Task item:
Return the lines below exactly, from the first one through the line that has "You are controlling". Leave out everything after it.

Data shown:
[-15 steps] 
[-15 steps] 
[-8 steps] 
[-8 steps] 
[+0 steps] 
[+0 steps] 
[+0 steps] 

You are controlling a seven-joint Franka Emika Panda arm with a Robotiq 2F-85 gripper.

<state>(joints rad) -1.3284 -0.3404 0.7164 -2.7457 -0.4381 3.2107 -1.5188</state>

Output of the exercise:
[-15 steps] 
[-15 steps] 
[-8 steps] 
[-8 steps] 
[+0 steps] 
[+0 steps] 
[+0 steps] 

You are controlling a seven-joint Franka Emika Panda arm with a Robotiq 2F-85 gripper.

This answer has no further content.